- WORK TASK -
Search the records below for the string "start" and copy each line where it turns up.

───── EXERCISE INPUT

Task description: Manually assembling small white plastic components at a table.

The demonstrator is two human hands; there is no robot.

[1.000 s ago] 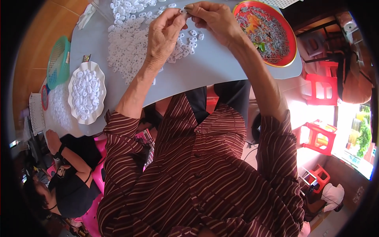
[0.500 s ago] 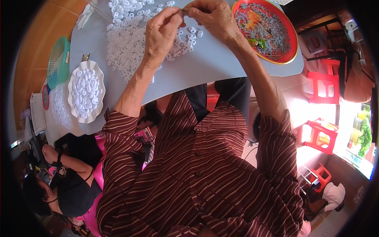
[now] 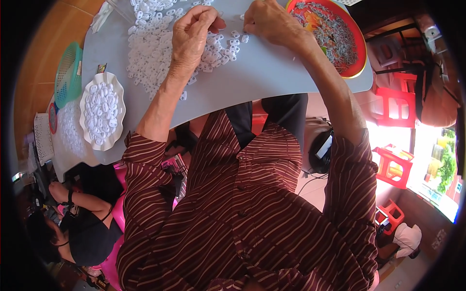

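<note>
My left hand is curled above the grey table, thumb and fingers pressed together; whatever they hold, if anything, is hidden. Beneath and beside it spreads a heap of small white plastic pieces with holes. My right hand is lowered to the tabletop, fingers bent down and drawn together next to a few loose white pieces; its fingertips are mostly hidden by the hand. Right of that hand sits a red round tray with many small grey metal pins, like screws, in it.
On the left stand a scalloped white dish of white pieces and a green basket. A clear bag of small white pieces lies nearby. A person in black sits lower left. Red stools stand on the right.
My hands, which met at the fingertips, have come apart. My right hand has moved right and down onto the table; my left has drawn slightly left.
</note>
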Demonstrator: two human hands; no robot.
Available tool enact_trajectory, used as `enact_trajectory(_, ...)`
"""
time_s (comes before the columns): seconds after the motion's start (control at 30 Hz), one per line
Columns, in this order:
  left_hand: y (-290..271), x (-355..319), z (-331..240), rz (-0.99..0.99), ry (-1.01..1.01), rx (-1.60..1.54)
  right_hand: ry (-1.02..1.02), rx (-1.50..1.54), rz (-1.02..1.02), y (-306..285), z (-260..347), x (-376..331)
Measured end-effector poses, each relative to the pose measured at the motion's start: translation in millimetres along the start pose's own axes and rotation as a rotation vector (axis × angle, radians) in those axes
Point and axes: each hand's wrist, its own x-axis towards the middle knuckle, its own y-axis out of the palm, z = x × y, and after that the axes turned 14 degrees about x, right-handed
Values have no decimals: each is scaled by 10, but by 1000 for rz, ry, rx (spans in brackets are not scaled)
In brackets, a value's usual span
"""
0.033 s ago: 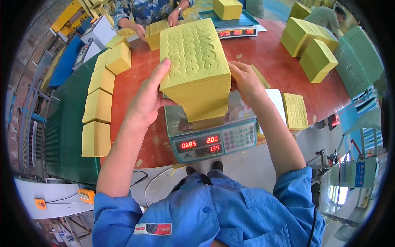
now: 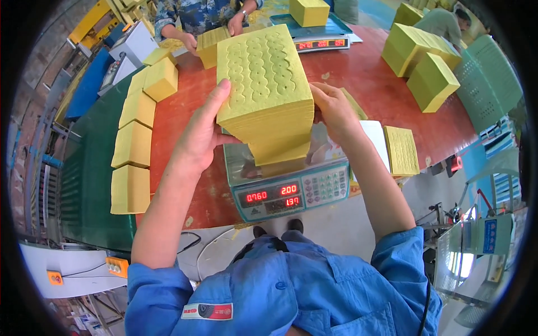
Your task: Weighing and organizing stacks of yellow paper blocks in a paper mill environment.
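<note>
A tall stack of yellow paper (image 2: pixel 263 73), its top sheet pressed with rows of scalloped lines and small holes, stands between my hands above the digital scale (image 2: pixel 291 190). Its foot seems to touch the scale's shiny metal plate. My left hand (image 2: pixel 199 134) grips the left side, thumb up along the top edge and fingers partly hidden behind. On the right side, my right hand (image 2: pixel 335 109) presses with bent fingers, their tips hidden by the stack. Red digits glow on the scale's front panel, beside a keypad.
Yellow paper blocks (image 2: pixel 131 145) line the red table's left edge; more blocks (image 2: pixel 431 81) stand far right. A flat yellow stack (image 2: pixel 401 151) lies right of the scale. Across the table, a co-worker's hands hold a paper bundle (image 2: pixel 208 47) near a second scale (image 2: pixel 322 43).
The scale's red reading has changed to a higher value. My hands and the stack are practically where they were.
</note>
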Motion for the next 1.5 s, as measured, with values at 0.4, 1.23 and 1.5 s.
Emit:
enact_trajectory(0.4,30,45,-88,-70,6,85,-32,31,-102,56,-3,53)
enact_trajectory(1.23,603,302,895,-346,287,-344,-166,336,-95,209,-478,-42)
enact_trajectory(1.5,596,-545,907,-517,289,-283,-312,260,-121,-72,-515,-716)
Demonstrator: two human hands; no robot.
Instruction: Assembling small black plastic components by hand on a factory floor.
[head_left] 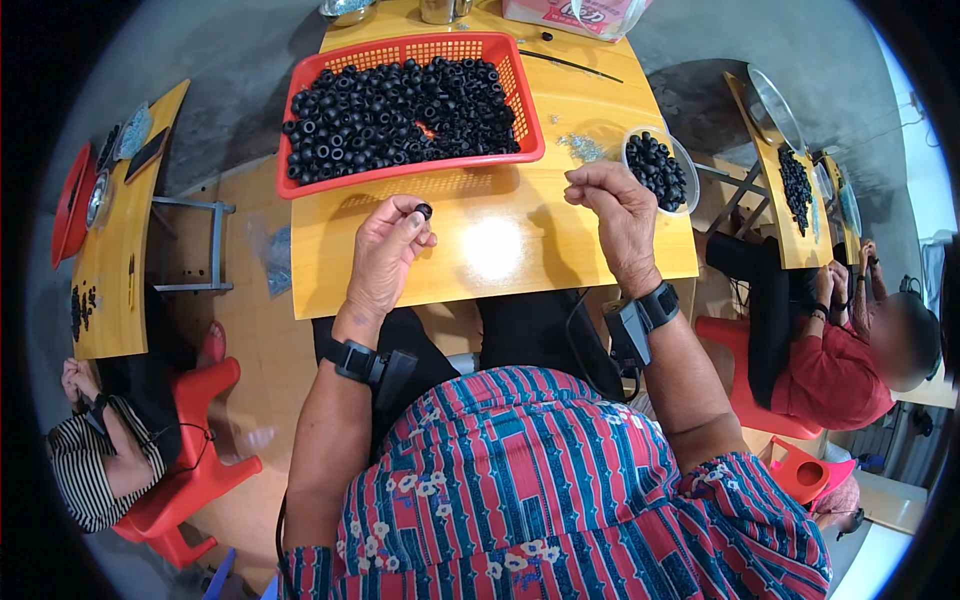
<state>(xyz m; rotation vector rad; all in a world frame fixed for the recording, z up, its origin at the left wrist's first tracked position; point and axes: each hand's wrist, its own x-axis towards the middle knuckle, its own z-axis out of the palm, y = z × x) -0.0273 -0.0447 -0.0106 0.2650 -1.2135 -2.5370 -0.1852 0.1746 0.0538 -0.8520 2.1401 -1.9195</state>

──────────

- RESPONSE TO THIS EXERCISE -
time_s (comes before the columns): seconds after the motion's start (control at 30 Hz), one per line
Measured end-effector poses, each relative to the pose measured at the motion's start: translation in millimetres along the start pose's own axes and rotation as a rotation vector (axis × angle, radians) in those axes

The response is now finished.